Waterbearr: I use to have bloodfins in a 55 when i first got in the hobby, It been years ago and I know they didn't school very much until after the rainbow shark i had decided to chanse them. ( he did not stay long in my tank, my rookie mistake) of course It's been so long I really can't remember to much about the bloodfins, I did like them though. As far as cory's I love Cory's and Will be getting more. haven't decided on what species, yet I do like the dwarf species. 

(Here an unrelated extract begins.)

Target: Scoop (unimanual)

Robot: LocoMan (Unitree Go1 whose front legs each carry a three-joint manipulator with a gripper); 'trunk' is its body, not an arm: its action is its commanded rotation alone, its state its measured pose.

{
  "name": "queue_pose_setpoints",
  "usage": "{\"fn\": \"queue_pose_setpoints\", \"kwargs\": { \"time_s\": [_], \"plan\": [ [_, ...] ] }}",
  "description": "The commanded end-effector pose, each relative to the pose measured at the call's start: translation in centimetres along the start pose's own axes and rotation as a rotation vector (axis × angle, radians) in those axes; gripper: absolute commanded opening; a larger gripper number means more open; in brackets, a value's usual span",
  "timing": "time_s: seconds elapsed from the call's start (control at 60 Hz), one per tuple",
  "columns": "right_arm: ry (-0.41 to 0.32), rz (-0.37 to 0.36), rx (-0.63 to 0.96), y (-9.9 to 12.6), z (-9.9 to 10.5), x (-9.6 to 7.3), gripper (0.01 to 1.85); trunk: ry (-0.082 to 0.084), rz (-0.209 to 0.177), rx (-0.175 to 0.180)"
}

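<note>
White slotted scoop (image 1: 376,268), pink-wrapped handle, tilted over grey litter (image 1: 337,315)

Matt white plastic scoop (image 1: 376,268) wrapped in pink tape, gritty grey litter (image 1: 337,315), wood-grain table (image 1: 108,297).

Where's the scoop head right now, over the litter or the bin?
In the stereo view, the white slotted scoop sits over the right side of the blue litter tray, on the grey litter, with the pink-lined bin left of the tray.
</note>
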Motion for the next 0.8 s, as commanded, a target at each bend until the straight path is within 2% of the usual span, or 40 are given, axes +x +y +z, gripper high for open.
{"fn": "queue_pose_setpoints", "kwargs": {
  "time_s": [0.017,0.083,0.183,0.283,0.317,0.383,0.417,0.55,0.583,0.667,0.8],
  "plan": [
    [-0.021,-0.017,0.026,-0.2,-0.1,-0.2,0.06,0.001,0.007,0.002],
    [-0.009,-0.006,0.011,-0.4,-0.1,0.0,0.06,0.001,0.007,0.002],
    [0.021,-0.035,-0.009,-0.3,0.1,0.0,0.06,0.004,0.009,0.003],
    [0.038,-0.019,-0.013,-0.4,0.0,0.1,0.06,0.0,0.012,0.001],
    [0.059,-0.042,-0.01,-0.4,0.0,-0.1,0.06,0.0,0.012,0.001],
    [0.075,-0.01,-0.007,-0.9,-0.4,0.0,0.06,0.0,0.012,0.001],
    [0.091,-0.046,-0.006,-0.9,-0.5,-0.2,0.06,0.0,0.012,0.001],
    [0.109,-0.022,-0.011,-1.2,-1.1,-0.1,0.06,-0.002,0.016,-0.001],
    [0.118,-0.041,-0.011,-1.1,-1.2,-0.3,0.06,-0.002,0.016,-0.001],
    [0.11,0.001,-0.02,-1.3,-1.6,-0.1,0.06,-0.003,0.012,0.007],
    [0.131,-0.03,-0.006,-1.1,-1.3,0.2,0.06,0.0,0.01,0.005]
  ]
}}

Houseofcards: I wish I had a 2500 gallon tank or better to do a south american Biotope. I love that tank it is nice.


----------



## houseofcards (Mar 21, 2009)

bharada said:


> I've always found that Neons and Cardinals were more shoalers than schoolers.
> .


That is very true, If you look at the image above from the Shed Aquarium with the cardinals they look to be moving together fairly well, but if you look closely at the bottom right center of the image there are turtles, possibly snakes in that setup which is probably helping.


----------



## bharada (Mar 5, 2004)

FuelingFire said:


> bharada: I had to look up Espei Rasbora and their isnt much of a difference in them and HR but they seem to have more color. Still nice fish and I like the relaxed schooling better than the always in a hurry rummy's. as far as the Roselines. I have never really givin them much thought I had them mentioned to me before and I still hadn't had time to really study them. I guess I'll make it a priority to investigate them. My buddy who I gave my neons to has some glow light tetra's that are beautiful and I plan on getting some of them But I don't know if I will get many of them or use them as an accent to the main school of fish. (how well do they school or are they a shoaling type like neons.)


Here's a video of the Roselines in my 125g tank.

To get the full effect of small schooling fish in a large tank you really need to get a lot. I'd say 50 minimum. But as I mentioned earlier, some (if not most) tetras just shoal, so they hang around in the same general area, but don't move together.


----------



## bharada (Mar 5, 2004)

BTW, the regular Harlequin rasboras are excellent schoolers as well. The espeis have a torpedo body shape and are copper colored as opposed to the pinkish hue of the Harlequin. 

50-100 Harlequins would make an impressive display.


----------



## SueD (Nov 20, 2010)

bharada said:


> BTW, the regular Harlequin rasboras are excellent schoolers as well. The espeis have a torpedo body shape and are copper colored as opposed to the pinkish hue of the Harlequin.
> 
> 50-100 Harlequins would make an impressive display.


Here's some purple harlequins along with cardinal tetras and rummy nose tetras

https://www.youtube.com/watch?v=C5IpWPvrBMo


----------



## FuelingFire (Nov 8, 2012)

OK So I Just got home from a Aquarium shop about 1 1/2 hours from my house, I bought 25 Bloodfin tetra's and the only 5 Harlequin rasbora's and 1 horned Nerite snail. They did have a whole school of roseline sharks that looked fantastic, However I plan on maybe getting them at a later time. I will not be upping my bloodfins they will be more of an accent fish. the HR I will be upping thier numbers so they don't seem so small of a school. But I am going to really start thinking of a large school of 1 fish.

Bump: Bharada: Nice tank and those roselines look good, thanks for sharing the vid.


----------



## Bananableps (Nov 6, 2013)

Tuna.


----------



## HSakhi (Oct 1, 2016)

I would do a large school of cardinals, bleeding heart tetras, or panda cories.

Sent from my SM-J320P using Tapatalk


----------



## FishyIdea (Dec 11, 2014)

People do love to post vids of their schooling fish on YouTube.

So I am using that as my research vehicle to answer the same question. Based on what I saw there, this is my short list:

Lemon Tetra
Gold Tetra
Cardinal Tetra
Silvertip Tetra
Glowlight Danio (Danio choprai)

I have limited myself to fish between 1.5 and 2 inches max size. I want to have a school of 24 in a 90g. Also, I tend not to like "red fish," which is probably a character flaw, but I live with it 

There is one fantastic video of Glowlights schooling tightly with nice color and changing direction together. So they are my current #1. Of course one video does not indicate they are that awesome in the majority of tanks.


----------



## FuelingFire (Nov 8, 2012)

I find that the bloodfins are schooling together, but they make small schools and because there is no predator or bigger fish they don't do it but morning and night.


----------



## Platy Lover (Jul 6, 2016)

I personally love cherry barbs, sweet little things and colourful.


----------



## kinzo (Apr 18, 2013)

Platy Lover said:


> I personally love cherry barbs, sweet little things and colourful.


Second this, especially the longfin RCBs!


----------



## waterbearr (Sep 26, 2016)

Platy Lover said:


> I personally love cherry barbs, sweet little things and colourful.


Same but they don't really school. At least mine don't.


----------